This is the report of the Peer Assessment project for Practical Machine Learning course,
The main goal of the project is to predict the manner in which 6 participants performed some exercise as described below. This is the “classe” variable in the training set.
A short description of the datasets content from the authors’ website:
“Six young health participants were asked to perform one set of 10 repetitions of the Unilateral Dumbbell Biceps Curl in five different fashions: exactly according to the specification (Class A), throwing the elbows to the front (Class B), lifting the dumbbell only halfway (Class C), lowering the dumbbell only halfway (Class D) and throwing the hips to the front (Class E).

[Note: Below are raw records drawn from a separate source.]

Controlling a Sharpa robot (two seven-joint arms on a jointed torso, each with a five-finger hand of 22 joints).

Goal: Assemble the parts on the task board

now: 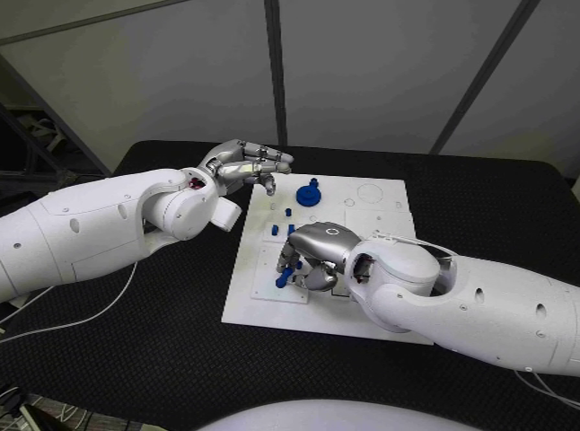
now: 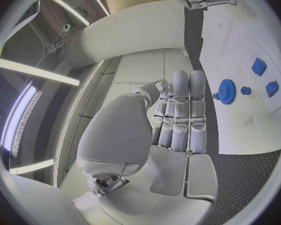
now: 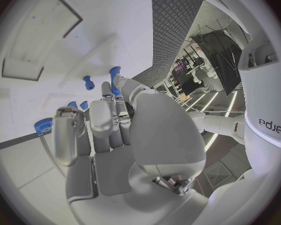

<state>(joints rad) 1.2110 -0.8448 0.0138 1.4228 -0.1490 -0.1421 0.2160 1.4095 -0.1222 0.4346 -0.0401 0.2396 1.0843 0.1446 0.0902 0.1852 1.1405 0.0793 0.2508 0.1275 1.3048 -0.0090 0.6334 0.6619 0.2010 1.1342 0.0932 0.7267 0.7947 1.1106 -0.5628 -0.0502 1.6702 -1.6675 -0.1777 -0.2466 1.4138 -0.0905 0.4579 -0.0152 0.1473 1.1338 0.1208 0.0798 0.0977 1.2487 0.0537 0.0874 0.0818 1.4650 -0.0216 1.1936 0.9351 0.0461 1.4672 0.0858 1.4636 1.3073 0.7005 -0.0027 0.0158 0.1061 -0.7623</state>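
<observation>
Right hand down on the board, left hand hovering off its corner.
The right hand (image 1: 319, 254) sits over the task board (image 1: 368, 224) at about seven o'clock, fingers pinching a small blue part (image 1: 284, 279). The left hand (image 1: 248, 165) hangs at eleven o'clock, fingers curled in and carrying nothing. A blue gear (image 1: 308, 193) stands near twelve on the black worktop (image 1: 497, 206).

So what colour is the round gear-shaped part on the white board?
Blue gear-shaped part, clearest in left wrist view.
</observation>
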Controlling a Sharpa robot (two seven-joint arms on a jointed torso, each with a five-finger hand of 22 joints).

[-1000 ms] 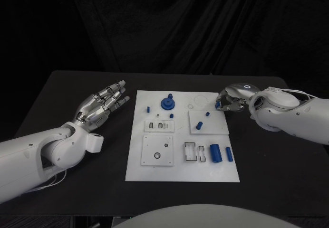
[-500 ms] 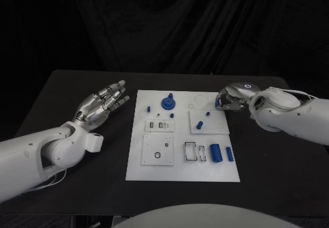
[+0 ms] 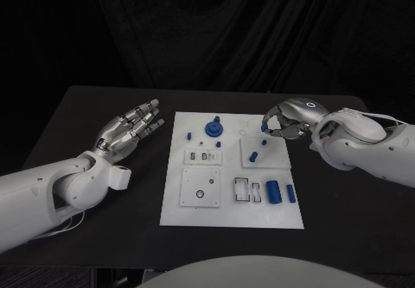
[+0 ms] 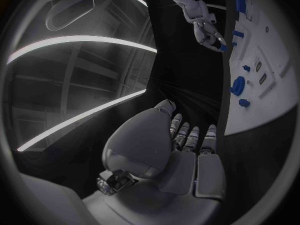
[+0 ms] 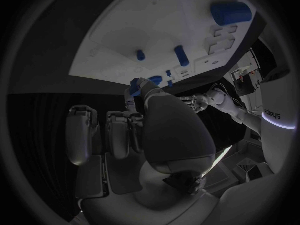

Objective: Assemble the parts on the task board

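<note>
Pinching a small blue part over the task board's far right corner, your right robot hand carries something light, rigid and probably slippery; grip its sides. Your left robot hand hovers released above the worktop.

Your white task board lying flat mid-table, a blue round knobbed part standing at its 12 o'clock, a small blue peg lying toward 2 o'clock, two blue cylinders lying side by side at 4 o'clock.
</note>
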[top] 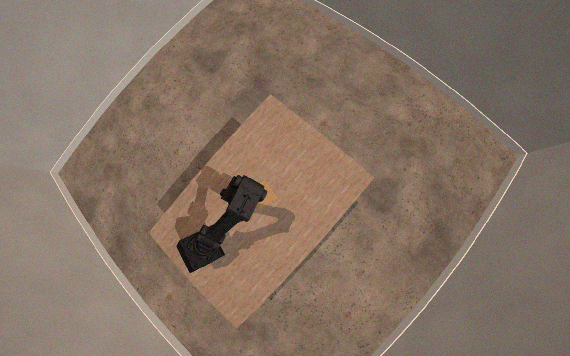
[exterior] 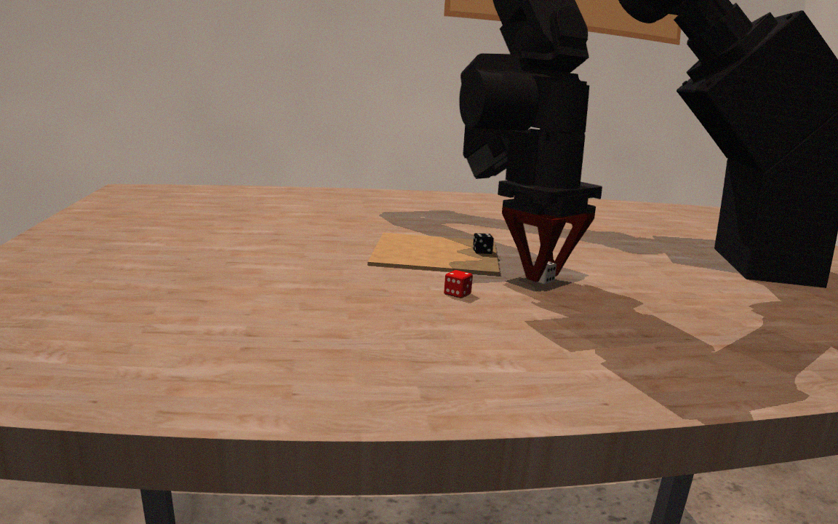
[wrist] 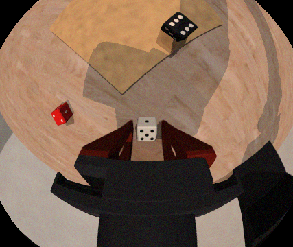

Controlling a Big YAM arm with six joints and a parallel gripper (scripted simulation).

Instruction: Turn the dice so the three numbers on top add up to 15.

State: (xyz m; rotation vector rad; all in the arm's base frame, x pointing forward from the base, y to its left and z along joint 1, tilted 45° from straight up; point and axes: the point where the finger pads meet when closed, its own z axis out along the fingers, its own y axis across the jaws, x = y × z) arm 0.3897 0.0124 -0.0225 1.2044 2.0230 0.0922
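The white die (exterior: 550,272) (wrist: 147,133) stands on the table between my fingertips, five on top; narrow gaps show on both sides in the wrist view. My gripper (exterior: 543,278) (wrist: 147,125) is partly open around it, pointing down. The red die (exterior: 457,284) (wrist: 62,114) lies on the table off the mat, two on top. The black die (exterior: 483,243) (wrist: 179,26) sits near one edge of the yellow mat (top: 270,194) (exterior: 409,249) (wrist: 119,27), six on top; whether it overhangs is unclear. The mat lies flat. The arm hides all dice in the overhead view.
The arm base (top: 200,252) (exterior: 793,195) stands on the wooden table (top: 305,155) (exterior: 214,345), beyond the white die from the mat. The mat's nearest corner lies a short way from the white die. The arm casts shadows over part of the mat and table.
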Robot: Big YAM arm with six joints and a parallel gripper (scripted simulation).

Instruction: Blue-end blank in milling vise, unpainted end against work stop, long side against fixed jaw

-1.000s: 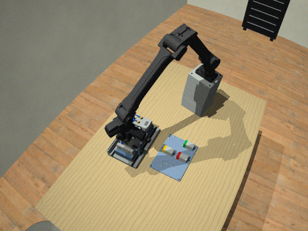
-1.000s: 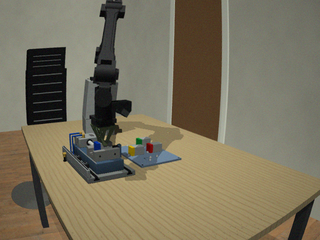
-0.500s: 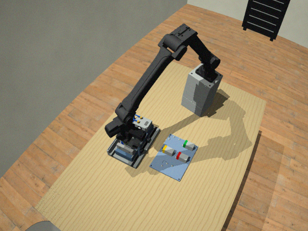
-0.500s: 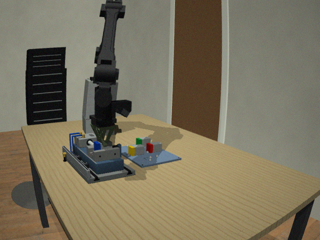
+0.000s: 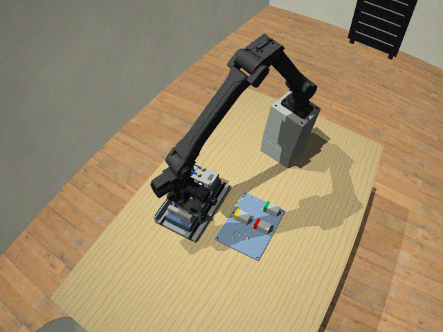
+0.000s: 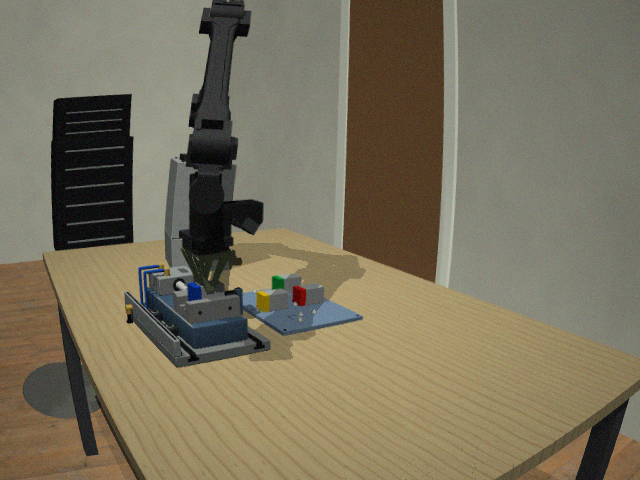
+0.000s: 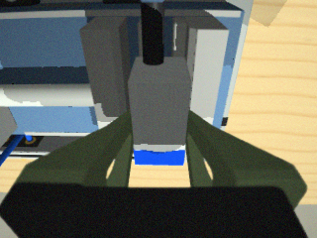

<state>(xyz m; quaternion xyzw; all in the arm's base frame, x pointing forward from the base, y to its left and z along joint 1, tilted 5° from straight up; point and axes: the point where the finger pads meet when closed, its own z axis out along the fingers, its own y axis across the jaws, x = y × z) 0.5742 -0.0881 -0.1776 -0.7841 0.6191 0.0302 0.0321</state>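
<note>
Bench [image 5: 142,279] [image 6: 361,403] [image 7: 277,99]: pale top with wavy wood grain, rectangular, on dark straight legs.

Pedestal [image 5: 273,124] [image 6: 176,206]: grey, smooth, box-shaped; near one short edge of the bench, carrying the black jointed arm [image 5: 214,111] [image 6: 219,67].

Milling vise [image 5: 178,232] [image 6: 219,333] [image 7: 45,37]: grey slotted base, blue blocky body; beside the long edge at left in the top view. Hosed block [image 5: 211,177] [image 6: 165,283], grey with blue hoses and brass-coloured fittings, faces the pedestal end; fixed jaw [image 5: 181,213] [image 6: 214,308] [image 7: 207,74], a plain grey block, lies toward the opposite short edge.

Claw [image 5: 184,205] [image 6: 210,290] [image 7: 158,119]: olive, tapering fingers, clamped on the blue-ended blank [image 5: 175,205] [image 6: 194,291] [image 7: 159,104], a matt grey block between the vise jaws. Blue end toward the nearby long edge; plain end at the black work stop [image 7: 153,35]. Contact with bars and fixed jaw: cannot be told.

Plate [image 5: 228,234] [image 6: 330,319]: thin, flat, blue, with small pale pins; between the vise and the other long edge. On it, apart: green-ended blank [image 5: 272,209] [image 6: 293,281], yellow-ended blank [image 5: 243,216] [image 6: 277,299], red-ended blank [image 5: 264,226] [image 6: 313,294], all with grey bodies.
</note>
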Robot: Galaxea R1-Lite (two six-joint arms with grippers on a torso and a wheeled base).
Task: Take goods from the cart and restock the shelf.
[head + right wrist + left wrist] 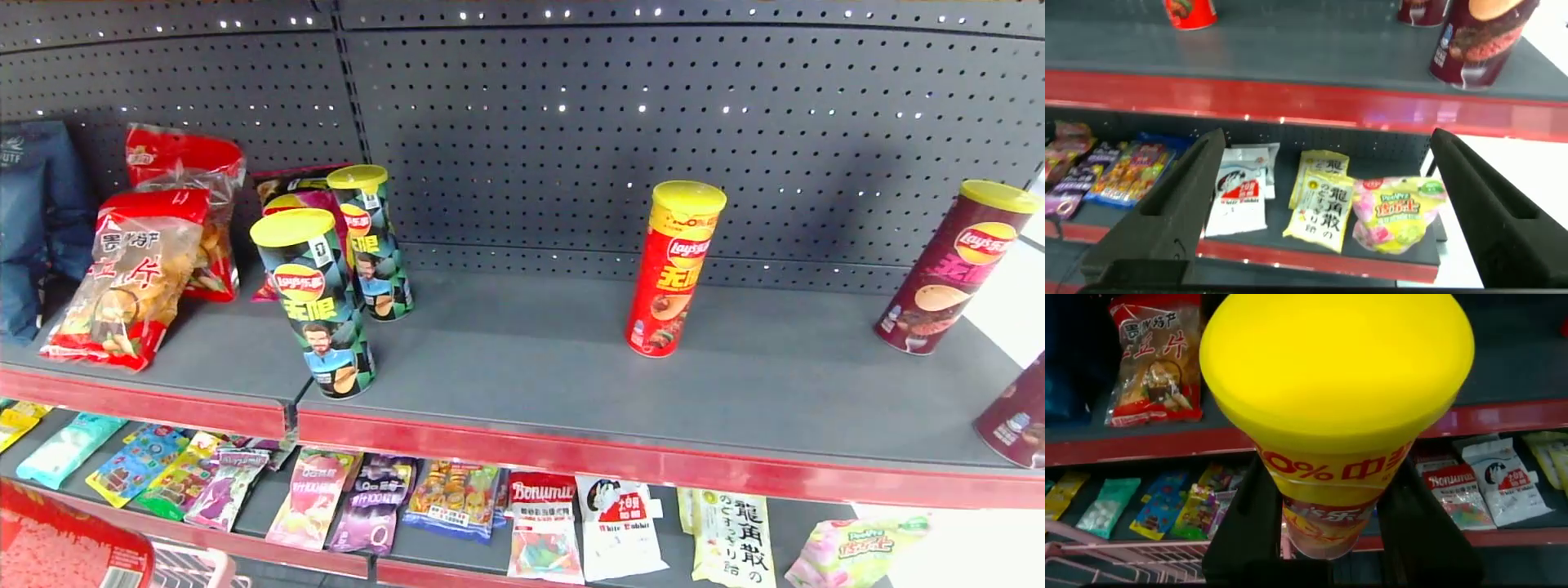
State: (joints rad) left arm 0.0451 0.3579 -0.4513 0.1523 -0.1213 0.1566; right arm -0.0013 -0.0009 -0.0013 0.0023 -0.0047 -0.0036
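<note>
My left gripper is shut on a chip can with a yellow lid and a yellow-and-red body; one dark finger presses each side of it. It is held in front of the shelf's red front edge. On the grey upper shelf stand two green-black cans, a red can and a maroon can. My right gripper is open with nothing between its fingers, level with the lower shelf and below the maroon can.
Snack bags lie at the upper shelf's left end, and another maroon can stands at its right edge. Flat candy packets line the lower shelf. The pink cart basket is low on the left, with a red package beside it.
</note>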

Class A corresponds to the specified execution of the exercise, while the other 4 classes correspond to common mistakes. Participants were supervised by an experienced weight lifter to make sure the execution complied to the manner they were supposed to simulate. The exercises were performed by six male participants aged between 20-28 years, with little weight lifting experience. We made sure that all participants could easily simulate the mistakes in a safe and controlled manner by using a relatively light dumbbell (1.25kg)."
rm(list=ls())
library(knitr)
library(caret)
library(rpart)
library(rpart.plot)
library(rattle)
library(randomForest)
library(corrplot)
set.seed(12345)
training <- read.csv("pmltraining.csv")
testing <- read.csv("pmltesting.csv")
inTrain <- createDataPartition(training$classe, p=0.7, list=FALSE)
TrainSet <- training[inTrain, ]
TestSet <- training[-inTrain, ]
dim(TrainSet)
## [1] 13737 160
dim(TestSet)
## [1] 5885 160
AllNA <- sapply(TrainSet, function(x) mean(is.na(x))) > 0.95
TrainSet <- TrainSet[, AllNA==FALSE]
TestSet <- TestSet[, AllNA==FALSE]
TrainSet <- TrainSet[, -(1:5)]
TestSet <- TestSet[, -(1:5)]
dim(TrainSet)
## [1] 13737 88
dim(TestSet)
## [1] 5885 88
the number of variables for the analysis has been reduced to 88 only.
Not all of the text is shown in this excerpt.